Medical Health Encyclopedia

Travel to Developing Countries - Infectious Diseases




Infectious Diseases


An estimated 15 - 45% of short-term travelers experience a health problem associated with their trip. And even more travelers to developing countries, including young adults, can expect to experience some health problem.

Virtually any place in the world can be reached within 36 hours, less than the incubation period for most infectious diseases. The ease with which people see the world has dramatically increased the number of foreign travelers. Respiratory infections, such as influenza and colds, develop in between 10 - 25% of travelers. Women traveling to the tropics are at high risk for urinary tract infections.




Even worse, doctors in Western countries are now seeing infectious diseases never before encountered. Travelers are at risk both from infections transmitted from person to person and by insects (vector-borne diseases). Malaria, which is transmitted by mosquitoes, is the most widespread and infects 300 - 500 million people world wide annually. Between 10,000 and 30,000 of these cases occur in travelers. Anyone traveling to high-risk countries should take precautions.

A Word about Bird Flu

Avian influenza type A (also known as bird flu and avian flu) is a disease causing death in more than 50% of infected persons. The virus (H5N1) is common in birds, but often does not make them appear ill. As of January 12, 2007, 265 people had been infected with the bird flu in 10 countries. More than half of these people have died, according to the World Health Organization. No cases have been seen in the United States. Risk factors for infection include close contact with caged birds or poultry (chickens, ducks, and turkeys), eating undercooked poultry products, and contact with poultry feces. If these risks are avoided, travelers to countries with documented cases of avian flu are considered at low risk for infection. There are no travel restrictions, and preventive antiviral medications are not recommended.

Common Vector-Borne Diseases

Disease

Countries of Infection

Severity and Symptoms

Treatment and Prevention

Malaria

Parasite transmitted by anopheles mosquitoes.
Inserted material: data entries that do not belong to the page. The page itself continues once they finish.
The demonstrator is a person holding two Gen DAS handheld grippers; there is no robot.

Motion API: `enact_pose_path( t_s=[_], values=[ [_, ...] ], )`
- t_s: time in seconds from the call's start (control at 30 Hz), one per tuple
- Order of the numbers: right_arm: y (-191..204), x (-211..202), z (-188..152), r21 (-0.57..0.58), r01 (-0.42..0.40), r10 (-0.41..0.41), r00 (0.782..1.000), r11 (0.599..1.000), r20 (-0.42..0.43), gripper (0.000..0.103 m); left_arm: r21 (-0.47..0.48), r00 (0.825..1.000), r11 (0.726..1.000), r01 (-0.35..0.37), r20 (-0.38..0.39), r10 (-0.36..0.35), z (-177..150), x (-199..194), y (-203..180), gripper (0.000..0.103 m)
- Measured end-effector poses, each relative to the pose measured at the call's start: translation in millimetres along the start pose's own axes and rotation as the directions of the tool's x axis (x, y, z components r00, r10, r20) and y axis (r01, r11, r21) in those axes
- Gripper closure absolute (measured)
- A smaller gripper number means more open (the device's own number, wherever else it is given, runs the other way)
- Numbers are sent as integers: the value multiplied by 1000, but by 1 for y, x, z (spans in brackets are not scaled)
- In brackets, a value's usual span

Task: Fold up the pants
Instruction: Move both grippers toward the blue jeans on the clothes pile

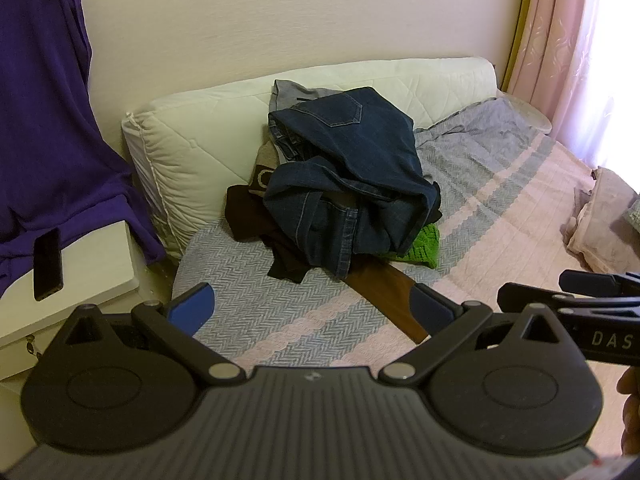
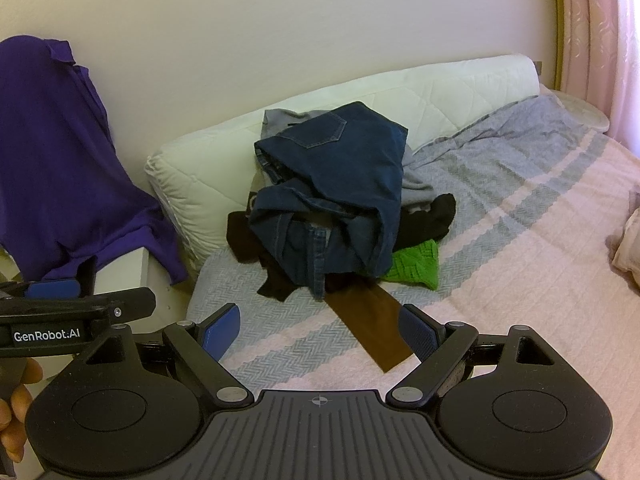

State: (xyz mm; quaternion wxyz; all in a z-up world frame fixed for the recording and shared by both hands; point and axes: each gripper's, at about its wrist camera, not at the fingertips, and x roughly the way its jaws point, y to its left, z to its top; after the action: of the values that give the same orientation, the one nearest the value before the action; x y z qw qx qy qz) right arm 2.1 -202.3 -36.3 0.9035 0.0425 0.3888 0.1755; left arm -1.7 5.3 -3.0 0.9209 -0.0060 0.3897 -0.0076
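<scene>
A crumpled pair of dark blue jeans (image 1: 348, 176) (image 2: 332, 196) tops a heap of clothes on the bed, leaning against a white quilted pillow (image 1: 192, 144) (image 2: 200, 176). Under the jeans lie black garments (image 1: 256, 224) (image 2: 428, 216), a grey piece (image 1: 288, 92), a green knit (image 1: 424, 248) (image 2: 416, 268) and a brown strip of fabric (image 1: 388, 296) (image 2: 376, 324) pointing toward me. My left gripper (image 1: 312, 308) hovers open above the bedspread, short of the heap. My right gripper (image 2: 320, 332) is open too, with the brown strip's end between its fingers but untouched.
The bedspread (image 1: 500, 216) (image 2: 520, 224) has grey and pink stripes. A purple shirt (image 1: 52, 120) (image 2: 64, 168) hangs at the left over a white nightstand (image 1: 88, 280) with a dark phone (image 1: 48, 268). Pink curtains (image 1: 568, 32) hang at the right, and a pale bundle (image 1: 600, 224) lies on the bed's right edge.
</scene>
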Motion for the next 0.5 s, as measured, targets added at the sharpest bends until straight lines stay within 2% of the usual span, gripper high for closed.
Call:
enact_pose_path(
  t_s=[0.5],
  values=[
    [-5,0,1,0,-34,34,999,999,-1,19,7,1000,1000,-19,-5,19,5,-4,-6,1]
  ],
)
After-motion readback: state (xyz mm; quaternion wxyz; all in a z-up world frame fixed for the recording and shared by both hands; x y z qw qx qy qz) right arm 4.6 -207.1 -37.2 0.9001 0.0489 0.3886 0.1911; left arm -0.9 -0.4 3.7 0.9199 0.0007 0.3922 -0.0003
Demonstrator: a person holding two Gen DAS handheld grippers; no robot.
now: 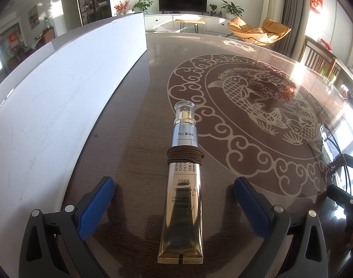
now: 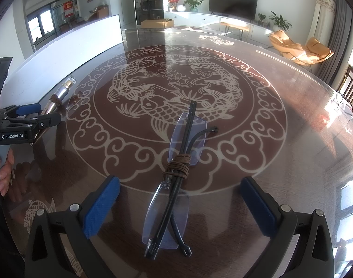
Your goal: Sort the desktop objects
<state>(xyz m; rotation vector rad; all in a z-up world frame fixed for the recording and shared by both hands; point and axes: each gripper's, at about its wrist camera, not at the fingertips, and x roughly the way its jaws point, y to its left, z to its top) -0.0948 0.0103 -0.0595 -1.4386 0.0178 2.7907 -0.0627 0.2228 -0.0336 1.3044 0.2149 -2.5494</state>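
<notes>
Gold-and-silver cosmetic tube with a clear cap and brown cord round its middle lies flat on the dark, fish-patterned glass table, between the left gripper's wide-apart blue pads, untouched; folded rimless glasses, cord-bound, lie between the right gripper's spread fingers; white board stands just left.

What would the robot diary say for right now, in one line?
left gripper: open, around eye cream tube | right gripper: open, around folded glasses | both on table

White box wall blocks left; table lies open rightward.
</notes>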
The world's number one infection, and nearly entirely preventable. Found in every tropical or subtropical country in the world.

Initial symptoms are flu-like, with possible nausea and vomiting. The skin may appear yellow. Without prompt treatment, can be fatal. Typically develops 10 - 30 days following exposure. Symptoms can occur for up to a year or more. People who have been in malarial countries should report fever or other symptoms plus travel information to their doctor even months after they return.
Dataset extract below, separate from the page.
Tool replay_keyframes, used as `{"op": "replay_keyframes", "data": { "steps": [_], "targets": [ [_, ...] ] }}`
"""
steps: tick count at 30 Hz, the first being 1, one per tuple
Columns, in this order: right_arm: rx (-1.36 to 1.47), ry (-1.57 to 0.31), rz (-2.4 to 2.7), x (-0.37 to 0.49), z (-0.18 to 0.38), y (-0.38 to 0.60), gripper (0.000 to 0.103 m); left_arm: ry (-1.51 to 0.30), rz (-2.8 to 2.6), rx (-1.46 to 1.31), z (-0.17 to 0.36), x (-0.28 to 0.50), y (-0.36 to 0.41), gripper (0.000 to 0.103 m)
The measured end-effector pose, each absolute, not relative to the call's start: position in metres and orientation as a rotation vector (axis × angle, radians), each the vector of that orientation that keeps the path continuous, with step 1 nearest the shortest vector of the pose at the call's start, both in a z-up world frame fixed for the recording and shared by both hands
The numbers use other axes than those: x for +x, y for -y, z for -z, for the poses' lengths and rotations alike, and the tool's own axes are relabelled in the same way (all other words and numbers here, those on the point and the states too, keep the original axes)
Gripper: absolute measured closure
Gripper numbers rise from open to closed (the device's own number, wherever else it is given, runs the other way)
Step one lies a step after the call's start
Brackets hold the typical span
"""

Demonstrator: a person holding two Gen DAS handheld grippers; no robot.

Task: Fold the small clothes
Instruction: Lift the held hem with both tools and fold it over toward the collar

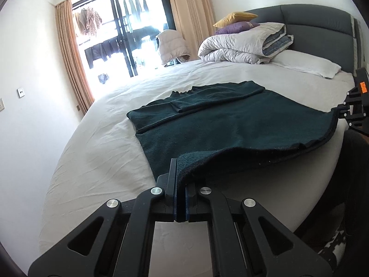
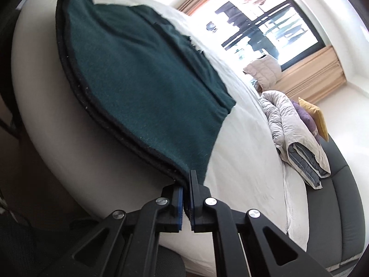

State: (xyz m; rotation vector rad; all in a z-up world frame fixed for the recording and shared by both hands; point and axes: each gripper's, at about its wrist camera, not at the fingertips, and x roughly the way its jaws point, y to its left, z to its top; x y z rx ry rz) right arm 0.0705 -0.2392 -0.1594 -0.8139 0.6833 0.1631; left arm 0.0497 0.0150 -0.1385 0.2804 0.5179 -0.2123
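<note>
On white bed (image 1: 96, 152), dark green garment (image 1: 230, 124) half-folded

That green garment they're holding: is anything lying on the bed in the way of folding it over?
Nothing visible. Both grippers, left and right, pinch the garment by its near hem. The sheet around it is bare; the duvet and pillows sit far off by the headboard.

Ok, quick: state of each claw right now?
Left claw: closed on a near corner of the dark green knitted garment.
Right claw: closed on its other near corner.
</note>
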Motion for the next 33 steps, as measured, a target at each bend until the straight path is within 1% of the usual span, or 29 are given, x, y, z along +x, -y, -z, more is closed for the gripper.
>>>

Treatment: Immediate treatment is important, but the appropriate treatment depends on the traveler's destination. There is widespread resistance to standard anti-malaria drugs such as chloroquine or primaquine. Alternative drugs include quinine, atovaquone/proguanil (Malarone), doxycycline, mefloquine (Lariam), hydrochloroquine, or derivatives of artemisinin.

Prevention: Many parasites are resistant to chloroquine. Alternative drugs include atovaquone-proguanil, mefloquine, and doxycycline. Malarone causes fewer side effects than other drugs. Lariam should not be used by people with history of psychiatric disorders. Doxycycline can cause photosensitivity. Prevention should focus on minimizing exposure to mosquitoes and "mosquito-proofing" living and sleeping accommodations.

Yellow Fever

Arbovirus transmitted by mosquito.

Nearly all cases occur in African countries near the equator and in tropical parts of South America.

Initial symptoms are usually flu-like and include headache, fatigue, fever, nausea, vomiting, and constipation. Severe symptoms include jaundice and hemorrhagic fever. Fatal in 23% of cases with severe symptoms. People who recover are immune for life.

Treatment: No exact treatment regimen for symptoms.

Prevention:Vaccination recommended before traveling to endemic areas. Vaccinations required for entry into certain countries. Vaccine not usually recommended for pregnant women, infants, nursing mothers, immunocompromised patients, or patients with history of thymus gland disease.